Thursday, March 31, 2011

High bacteria levels in bean sprouts

For many, the sprout is the epitome of a healthy food: rich with vitamins, minerals, proteins, not to mention crunchy, tasty and green.

But research by CBC's investigative team (I-Team) that included an analysis by a University of British Columbia expert has found high levels of bacteria in packaged sprouts, enough to make consumers turn green.

Sprouts, including mung beans and alfalfa sprouts, have become a common food item in grocery stores, salad bars and Asian dishes across Canada.

For Peggy LaLune, who made a stirfry for her family last summer, the only difference between hers and the one she served her son was that his did not contain sprouts.

Within a few hours, LaLune was doubled over with cramps and stomach pains.

"It was horrible, and I ended up getting really, really sick throughout the night," she said.

"I couldn't venture very far from the washroom, and at one point it was so bad that I thought I was going to have to yell to my son to come and get me and take me to the hospital."

According to Health Canada, most sprouts, including alfalfa sprouts, can only be eaten raw. This means they are not exposed to temperatures high enough to kill any possible bacteria.
Fecal contamination

The I-Team asked Kevin Allen, a microbiology professor at the University of British Columbia, to test 44 packages of sprouts from across the country.

"What we were looking at was whether the produce is dirtier than it should be [and] in some of the cases, we certainly saw this," he said.

There was no salmonella but Allen found 93 per cent tested positive for bacteria, and in some cases, high levels of enterococci bacteria, which is an indicator of fecal contamination.

"They [bacteria found] come from our intestinal tract and we don't want the contents of our intestinal tract on our food," he said.

If ingested, the bacteria aren't generally harmful to healthy people, but for those with weakened immune systems, it could reduce the effectiveness of antibiotics and allow for the spread of disease.

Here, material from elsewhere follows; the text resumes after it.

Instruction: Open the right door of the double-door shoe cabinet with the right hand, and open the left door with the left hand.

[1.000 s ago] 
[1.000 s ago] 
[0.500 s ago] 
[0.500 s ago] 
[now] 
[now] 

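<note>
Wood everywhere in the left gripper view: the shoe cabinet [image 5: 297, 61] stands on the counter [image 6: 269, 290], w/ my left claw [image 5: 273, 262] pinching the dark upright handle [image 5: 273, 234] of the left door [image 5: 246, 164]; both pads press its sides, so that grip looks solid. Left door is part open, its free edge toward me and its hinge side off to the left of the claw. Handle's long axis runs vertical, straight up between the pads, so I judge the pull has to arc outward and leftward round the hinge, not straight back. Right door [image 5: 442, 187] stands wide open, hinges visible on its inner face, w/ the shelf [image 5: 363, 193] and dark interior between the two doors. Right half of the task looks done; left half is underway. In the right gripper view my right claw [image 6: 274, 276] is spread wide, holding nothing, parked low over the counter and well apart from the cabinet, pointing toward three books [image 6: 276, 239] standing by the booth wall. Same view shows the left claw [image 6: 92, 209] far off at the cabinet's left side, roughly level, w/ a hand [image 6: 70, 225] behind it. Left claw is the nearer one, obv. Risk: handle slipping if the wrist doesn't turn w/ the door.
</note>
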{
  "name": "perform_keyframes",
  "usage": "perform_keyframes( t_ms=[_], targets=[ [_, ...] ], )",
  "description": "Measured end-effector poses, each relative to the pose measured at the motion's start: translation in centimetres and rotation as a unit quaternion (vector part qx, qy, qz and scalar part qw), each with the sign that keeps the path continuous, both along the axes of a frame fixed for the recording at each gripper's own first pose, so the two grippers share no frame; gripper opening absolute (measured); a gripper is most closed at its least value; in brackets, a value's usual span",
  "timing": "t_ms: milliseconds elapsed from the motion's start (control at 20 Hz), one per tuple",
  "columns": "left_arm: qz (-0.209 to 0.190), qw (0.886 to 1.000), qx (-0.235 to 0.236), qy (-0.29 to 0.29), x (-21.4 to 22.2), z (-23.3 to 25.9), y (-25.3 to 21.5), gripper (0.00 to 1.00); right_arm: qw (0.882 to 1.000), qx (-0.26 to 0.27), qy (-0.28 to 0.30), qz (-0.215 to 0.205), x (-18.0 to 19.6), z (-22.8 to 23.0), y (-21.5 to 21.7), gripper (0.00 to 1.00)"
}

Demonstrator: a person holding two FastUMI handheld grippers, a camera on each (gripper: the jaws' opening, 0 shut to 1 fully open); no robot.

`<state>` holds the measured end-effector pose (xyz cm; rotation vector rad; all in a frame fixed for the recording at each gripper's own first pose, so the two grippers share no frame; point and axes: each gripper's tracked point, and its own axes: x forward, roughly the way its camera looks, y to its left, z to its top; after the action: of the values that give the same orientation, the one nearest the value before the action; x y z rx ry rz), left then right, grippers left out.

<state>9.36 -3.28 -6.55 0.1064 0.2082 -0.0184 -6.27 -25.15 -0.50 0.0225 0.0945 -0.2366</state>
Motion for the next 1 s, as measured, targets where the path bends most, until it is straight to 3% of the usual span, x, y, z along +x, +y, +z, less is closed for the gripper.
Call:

Sprouts are particularly susceptible to contaminants because they are grown in moist, warm environments, which are ideal for the rapid growth of bacteria, Allen said, adding that washing them before consuming them likely wouldn't help.

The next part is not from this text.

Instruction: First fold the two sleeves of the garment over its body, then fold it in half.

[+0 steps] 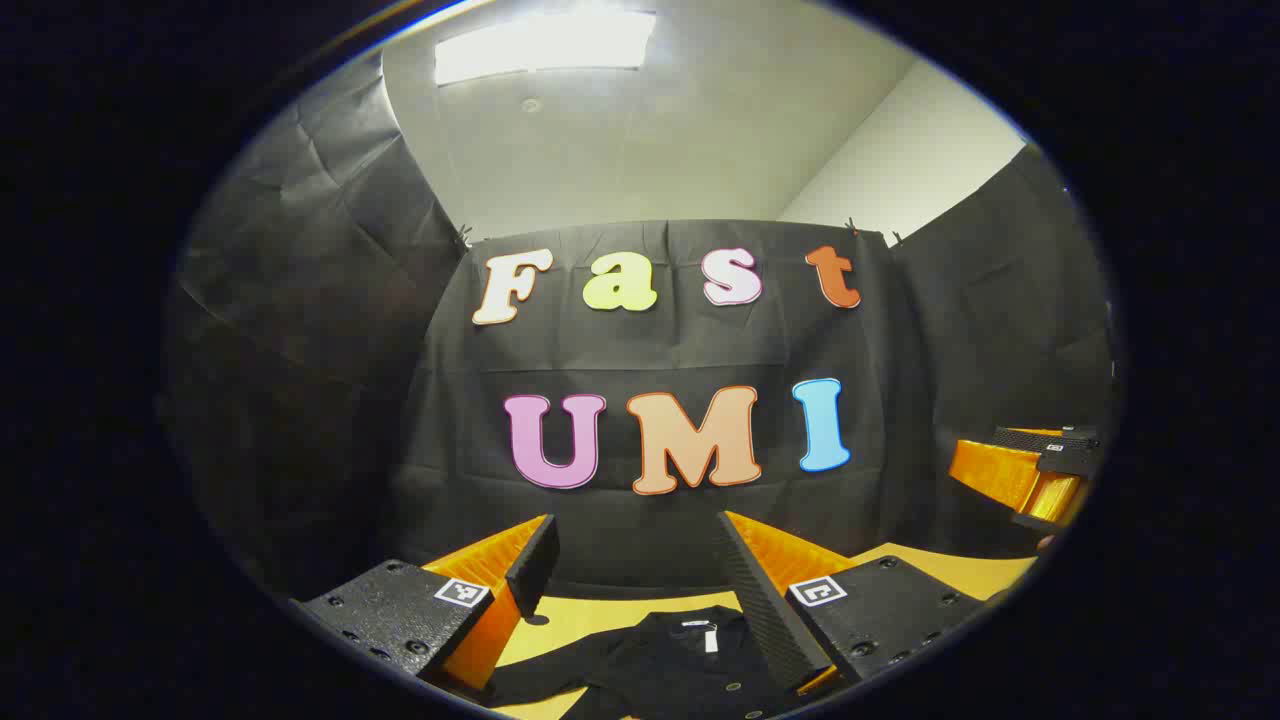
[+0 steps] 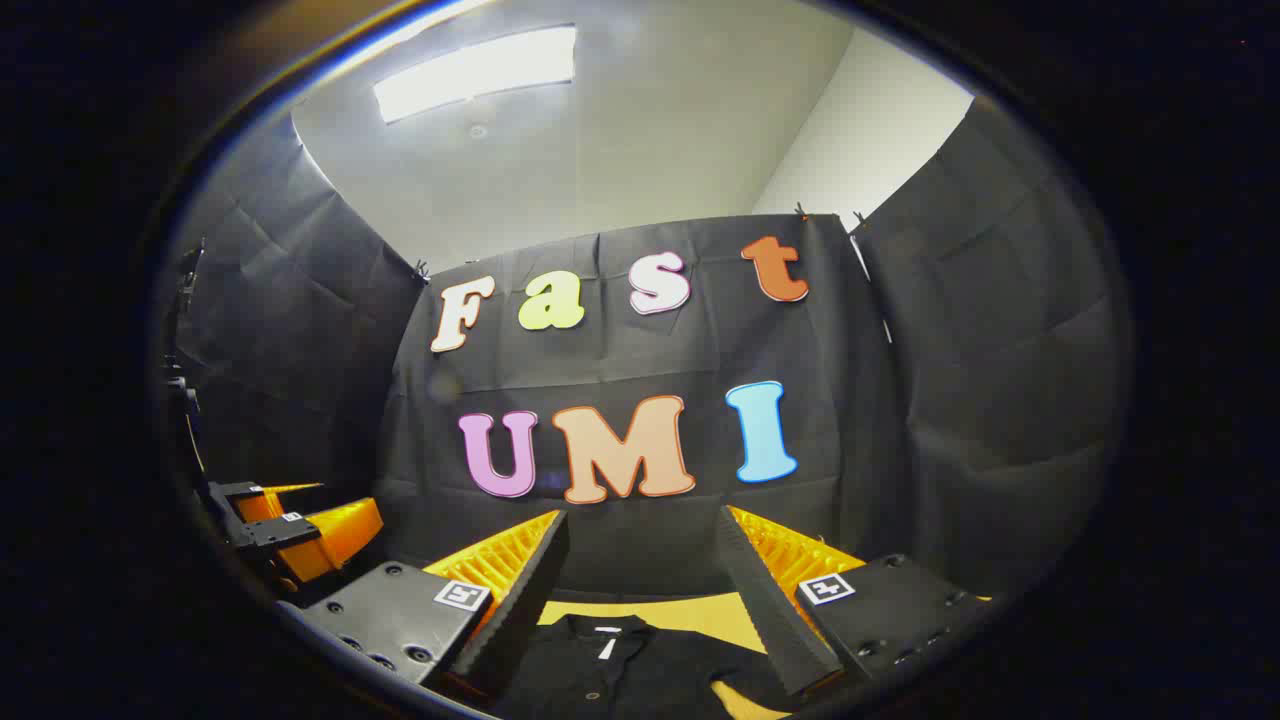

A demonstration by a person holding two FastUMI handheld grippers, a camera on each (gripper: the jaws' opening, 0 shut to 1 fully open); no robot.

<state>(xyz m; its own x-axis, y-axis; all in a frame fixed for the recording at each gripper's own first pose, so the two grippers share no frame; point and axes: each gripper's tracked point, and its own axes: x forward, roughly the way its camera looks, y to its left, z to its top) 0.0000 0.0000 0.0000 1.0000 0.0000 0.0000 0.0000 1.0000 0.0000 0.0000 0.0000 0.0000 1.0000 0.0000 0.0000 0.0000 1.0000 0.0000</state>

Seeds may become contaminated by animal manure in the field or during storage, and poor hygienic practices in the production of sprouts have also caused some outbreaks of food-borne illness in the past, according to Health Canada.

"Personally, I don't consume sprouts and I would not feed them to my children, either," Allen said.

But it wasn't just the packages of sprouts that contained the unwelcome, extra contents.

Allen also tested 106 samples of bagged veggies and found 79 per cent of the herbs and 50 per cent of the spinach had similar bacterial contamination.

Thoroughly cooking those products is the best way to kill the bacteria.